Dirigentes do PT mineiro esperam aproveitar uma visita ao estado do presidente nacional do partido, Edinho Silva, no próximo fim de semana, para uma conversa presencial sobre os rumos da sigla na eleição deste ano. Como O Fator já mostrou, lideranças petistas em solo mineiro têm mostrado descontentamento com o fato de as articulações sobre a montagem do palanque local do presidente Luiz Inácio Lula da Silva estarem centralizadas em Brasília (DF).
Edinho estará em Minas para participar de um dos atos relacionados à despedida da correligionária Marília Campos da prefeitura de Contagem, na Região Metropolitana de Belo Horizonte (RMBH). O evento, marcado para domingo (29), acontecerá três dias após Marília transferir o comando do Executivo municipal para o vice, Ricardo Faria, do PSD.
Até aqui, a participação do PT mineiro nos debates sobre a construção do palanque de Lula têm acontecido de modo protocolar — e virtualmente. Em 10 de março, Edinho se reuniu com colegas de partido por meio de chamada de vídeo para afirmar que o senador Rodrigo Pacheco, ainda no PSD, teria topado concorrer ao governo do estado.

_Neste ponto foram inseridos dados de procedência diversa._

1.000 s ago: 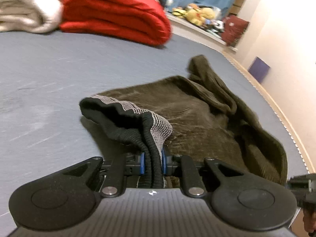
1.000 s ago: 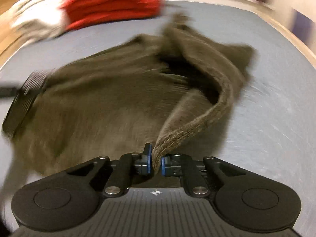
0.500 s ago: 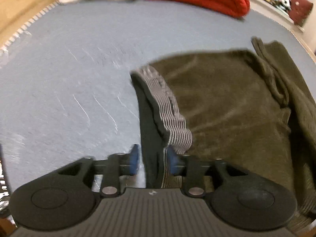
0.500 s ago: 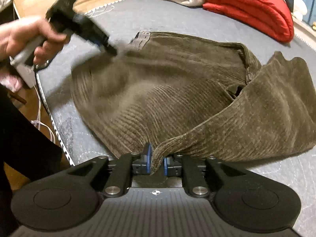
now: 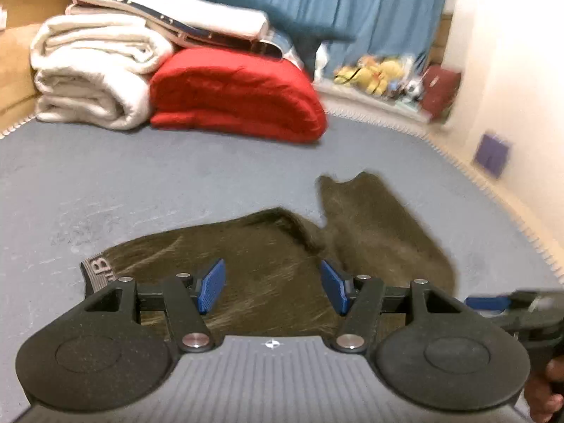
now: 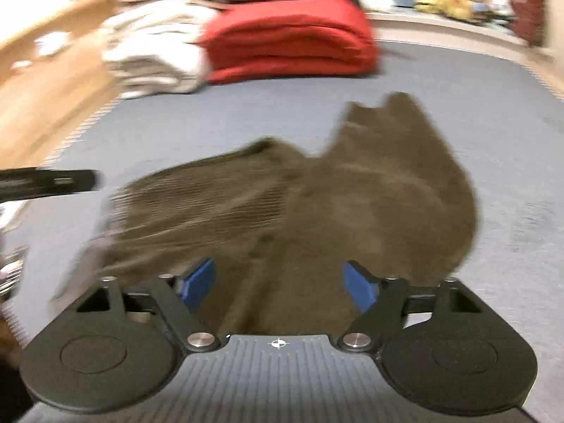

A confiança do dirigente vai de encontro à cautela defendida por aliados de Pacheco. O discurso do grupo do senador é que não há martelo batido e que é preciso, prioritariamente, resolver a questão partidária. A lista de opções, neste momento, tem União Brasil e PSB, visto com reservas pelo ex-presidente do Congresso Nacional, que prefere uma agremiação ao centro do espectro político.
Embora aliados de Pacheco mantenham o União Brasil no radar, dirigentes da federação formada entre o partido e o PP garantem que a coalizão apoiará a reeleição do governador Mateus Simões (PSD). Na quinta-feira (19), o senador Ciro Nogueira (PI), que preside o diretório nacional do PP, disse a O Fator que a decisão de aderir à campanha de Simões já está tomada.